While the camera’s perspective does open up a little more as the story goes on, it always feels like this incredibly intimate depiction of a young boy caught in the gears of circumstance and racism, but still managing to find human connection along the way. Considering we’re so inundated with a camera’s perspective on a daily basis, it’s hard to feel like anything new can be done with a movie camera, but Nickel Boys managed to make me feel like there’s always a new way to tell a story as long as you’re willing to experiment a little, but also while not losing sight of your characters.

1. A Real Pain

A Real Pain is far from the most ambitious or technically accomplished film on my list, but in a way, that’s what charmed me about it. It’s such an unassuming little film, about the very simple premise of two cousins vacationing in Poland, as a way of paying respect to their shared grandmother who fled the country to escape the Holocaust. Yet in its small scope and conversational nature, the movie gets at a lot of the profundities about history and lifestyle and generational differences that make life full of questions but not an easy answers.

But in addition to all that, I think my usual criteria for my favorite film of the year is whether it’s the movie I feel most compelled to watch again.
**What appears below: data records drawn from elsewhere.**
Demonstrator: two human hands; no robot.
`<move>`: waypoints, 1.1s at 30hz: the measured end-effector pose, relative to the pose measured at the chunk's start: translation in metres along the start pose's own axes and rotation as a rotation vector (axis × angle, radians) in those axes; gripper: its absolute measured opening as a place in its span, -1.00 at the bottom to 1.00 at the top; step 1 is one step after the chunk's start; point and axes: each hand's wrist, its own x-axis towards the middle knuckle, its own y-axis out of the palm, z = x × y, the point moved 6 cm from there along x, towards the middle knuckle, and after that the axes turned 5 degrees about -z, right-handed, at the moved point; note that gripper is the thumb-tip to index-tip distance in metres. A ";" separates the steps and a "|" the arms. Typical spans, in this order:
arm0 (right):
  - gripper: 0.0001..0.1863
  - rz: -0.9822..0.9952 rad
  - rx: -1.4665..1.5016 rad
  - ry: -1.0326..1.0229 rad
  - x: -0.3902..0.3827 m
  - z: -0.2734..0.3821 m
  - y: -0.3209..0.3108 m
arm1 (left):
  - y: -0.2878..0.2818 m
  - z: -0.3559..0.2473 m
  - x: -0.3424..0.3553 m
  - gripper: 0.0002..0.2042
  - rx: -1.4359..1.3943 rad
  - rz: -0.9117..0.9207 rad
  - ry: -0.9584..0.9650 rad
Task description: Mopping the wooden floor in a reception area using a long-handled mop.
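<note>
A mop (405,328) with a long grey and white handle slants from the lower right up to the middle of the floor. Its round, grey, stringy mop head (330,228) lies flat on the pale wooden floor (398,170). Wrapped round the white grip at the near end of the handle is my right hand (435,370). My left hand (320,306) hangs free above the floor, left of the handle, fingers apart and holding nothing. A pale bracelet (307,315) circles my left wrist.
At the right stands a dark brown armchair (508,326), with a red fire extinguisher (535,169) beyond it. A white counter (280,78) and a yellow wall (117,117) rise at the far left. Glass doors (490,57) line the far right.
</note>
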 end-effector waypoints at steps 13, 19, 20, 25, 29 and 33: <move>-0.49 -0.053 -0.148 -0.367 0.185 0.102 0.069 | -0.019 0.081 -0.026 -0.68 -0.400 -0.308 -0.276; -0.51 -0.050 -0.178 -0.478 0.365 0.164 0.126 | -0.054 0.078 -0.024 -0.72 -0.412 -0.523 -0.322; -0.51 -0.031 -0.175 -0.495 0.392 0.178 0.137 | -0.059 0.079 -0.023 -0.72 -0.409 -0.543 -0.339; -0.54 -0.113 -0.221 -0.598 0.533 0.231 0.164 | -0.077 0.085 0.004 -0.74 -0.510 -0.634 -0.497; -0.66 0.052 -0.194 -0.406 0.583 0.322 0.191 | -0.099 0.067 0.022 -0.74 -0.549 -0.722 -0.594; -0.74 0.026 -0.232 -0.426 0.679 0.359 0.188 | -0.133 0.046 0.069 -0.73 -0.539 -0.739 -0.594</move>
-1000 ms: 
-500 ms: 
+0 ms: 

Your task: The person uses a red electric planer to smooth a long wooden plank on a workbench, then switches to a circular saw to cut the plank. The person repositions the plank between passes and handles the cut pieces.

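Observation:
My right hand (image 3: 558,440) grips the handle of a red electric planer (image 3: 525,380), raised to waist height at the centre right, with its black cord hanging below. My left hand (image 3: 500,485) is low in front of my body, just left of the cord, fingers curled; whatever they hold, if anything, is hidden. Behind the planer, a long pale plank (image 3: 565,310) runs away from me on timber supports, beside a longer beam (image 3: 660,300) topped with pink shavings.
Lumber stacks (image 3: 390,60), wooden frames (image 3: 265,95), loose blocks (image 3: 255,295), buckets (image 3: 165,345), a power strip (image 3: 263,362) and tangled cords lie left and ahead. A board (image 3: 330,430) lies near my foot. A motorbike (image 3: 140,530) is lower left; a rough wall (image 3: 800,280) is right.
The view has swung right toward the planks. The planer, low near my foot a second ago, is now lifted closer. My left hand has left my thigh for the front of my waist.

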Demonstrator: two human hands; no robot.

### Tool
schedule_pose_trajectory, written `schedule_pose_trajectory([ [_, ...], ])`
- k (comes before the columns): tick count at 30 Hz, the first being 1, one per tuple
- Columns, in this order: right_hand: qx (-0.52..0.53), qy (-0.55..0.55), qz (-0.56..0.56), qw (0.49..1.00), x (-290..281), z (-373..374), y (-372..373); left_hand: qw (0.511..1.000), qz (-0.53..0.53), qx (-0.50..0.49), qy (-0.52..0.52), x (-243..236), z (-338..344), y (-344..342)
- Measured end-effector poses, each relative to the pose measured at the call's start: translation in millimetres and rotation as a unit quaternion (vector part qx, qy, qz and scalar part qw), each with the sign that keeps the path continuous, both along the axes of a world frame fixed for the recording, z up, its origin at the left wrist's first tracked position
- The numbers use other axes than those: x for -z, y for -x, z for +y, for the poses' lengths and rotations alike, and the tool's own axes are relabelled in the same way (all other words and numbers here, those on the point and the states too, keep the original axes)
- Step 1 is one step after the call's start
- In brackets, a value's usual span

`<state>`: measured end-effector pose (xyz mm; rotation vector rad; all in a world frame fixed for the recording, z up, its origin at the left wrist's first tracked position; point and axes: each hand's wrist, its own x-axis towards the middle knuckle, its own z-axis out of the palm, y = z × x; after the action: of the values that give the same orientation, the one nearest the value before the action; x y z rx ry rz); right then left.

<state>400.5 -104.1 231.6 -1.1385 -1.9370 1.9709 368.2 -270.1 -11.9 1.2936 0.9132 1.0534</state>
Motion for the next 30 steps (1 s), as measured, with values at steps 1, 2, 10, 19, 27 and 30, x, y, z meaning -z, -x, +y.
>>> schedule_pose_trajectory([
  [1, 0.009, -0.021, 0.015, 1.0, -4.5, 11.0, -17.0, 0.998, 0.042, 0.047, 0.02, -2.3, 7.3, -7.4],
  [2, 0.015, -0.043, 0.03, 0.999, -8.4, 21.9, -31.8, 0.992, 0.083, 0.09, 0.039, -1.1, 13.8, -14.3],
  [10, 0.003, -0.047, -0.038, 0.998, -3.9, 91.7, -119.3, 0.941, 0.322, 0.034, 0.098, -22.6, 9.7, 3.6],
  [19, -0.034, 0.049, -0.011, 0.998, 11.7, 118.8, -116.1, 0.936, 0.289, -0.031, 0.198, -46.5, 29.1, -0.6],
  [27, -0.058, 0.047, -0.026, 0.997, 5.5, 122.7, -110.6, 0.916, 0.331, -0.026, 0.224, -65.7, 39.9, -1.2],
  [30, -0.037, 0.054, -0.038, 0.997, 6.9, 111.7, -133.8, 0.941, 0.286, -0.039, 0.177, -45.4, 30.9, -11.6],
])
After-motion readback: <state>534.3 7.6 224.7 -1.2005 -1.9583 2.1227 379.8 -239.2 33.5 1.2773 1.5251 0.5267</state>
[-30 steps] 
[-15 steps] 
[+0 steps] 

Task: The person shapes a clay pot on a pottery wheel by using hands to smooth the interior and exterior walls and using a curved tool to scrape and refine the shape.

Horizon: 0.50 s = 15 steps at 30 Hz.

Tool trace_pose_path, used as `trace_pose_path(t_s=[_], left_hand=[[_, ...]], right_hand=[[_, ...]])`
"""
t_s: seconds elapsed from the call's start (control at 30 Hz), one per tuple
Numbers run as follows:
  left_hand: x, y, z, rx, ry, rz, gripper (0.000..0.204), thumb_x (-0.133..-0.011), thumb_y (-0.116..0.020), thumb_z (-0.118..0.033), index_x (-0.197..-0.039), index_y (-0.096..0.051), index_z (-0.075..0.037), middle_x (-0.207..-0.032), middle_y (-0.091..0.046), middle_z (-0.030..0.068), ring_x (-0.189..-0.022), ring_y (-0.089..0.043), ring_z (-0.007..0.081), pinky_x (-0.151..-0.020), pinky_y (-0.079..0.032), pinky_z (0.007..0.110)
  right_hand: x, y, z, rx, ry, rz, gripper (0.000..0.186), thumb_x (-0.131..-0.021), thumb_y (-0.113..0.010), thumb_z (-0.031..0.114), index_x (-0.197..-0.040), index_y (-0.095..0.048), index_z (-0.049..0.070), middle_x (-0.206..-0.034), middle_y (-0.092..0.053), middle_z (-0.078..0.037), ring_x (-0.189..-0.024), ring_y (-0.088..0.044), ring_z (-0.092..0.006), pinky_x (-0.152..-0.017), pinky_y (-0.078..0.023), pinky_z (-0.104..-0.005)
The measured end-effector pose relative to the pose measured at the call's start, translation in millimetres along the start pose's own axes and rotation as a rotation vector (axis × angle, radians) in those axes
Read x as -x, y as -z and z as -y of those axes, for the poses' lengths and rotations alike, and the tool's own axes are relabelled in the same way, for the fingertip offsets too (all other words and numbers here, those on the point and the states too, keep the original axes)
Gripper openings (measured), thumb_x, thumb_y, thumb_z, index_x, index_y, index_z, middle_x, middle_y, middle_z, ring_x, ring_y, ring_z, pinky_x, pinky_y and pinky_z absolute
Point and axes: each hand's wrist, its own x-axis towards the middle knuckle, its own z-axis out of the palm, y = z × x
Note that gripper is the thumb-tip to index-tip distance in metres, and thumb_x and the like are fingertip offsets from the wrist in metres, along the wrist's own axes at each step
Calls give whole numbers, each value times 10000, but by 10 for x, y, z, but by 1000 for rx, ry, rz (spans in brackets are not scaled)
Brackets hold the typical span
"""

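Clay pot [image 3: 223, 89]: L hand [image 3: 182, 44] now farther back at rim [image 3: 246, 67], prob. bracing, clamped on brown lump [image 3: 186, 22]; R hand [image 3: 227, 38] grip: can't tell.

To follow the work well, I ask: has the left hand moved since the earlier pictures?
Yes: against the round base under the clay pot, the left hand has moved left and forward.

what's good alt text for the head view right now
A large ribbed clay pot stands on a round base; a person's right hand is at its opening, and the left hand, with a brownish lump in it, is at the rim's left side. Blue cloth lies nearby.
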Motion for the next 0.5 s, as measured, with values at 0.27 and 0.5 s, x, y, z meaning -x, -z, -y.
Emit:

Because even though the film does get at some uncomfortable truths, it was also weirdly comforting spending time with these characters as they sorted out both their own shit as well as the shit they have with each other. It was easy for me to see a lot of my friends and family in Benji (Kieran Culkin) and David (Jesse Eisenberg), and yet they’re also such specific characters that you can only imagine that two actors as specific as Culkin and Eisenberg could make them feel so lived in. And then there’s that ending, which leaves you uncertain of what’s going to happen to these guys after the credits roll, but also happy you got to spend some precious time with them while the trip lasted.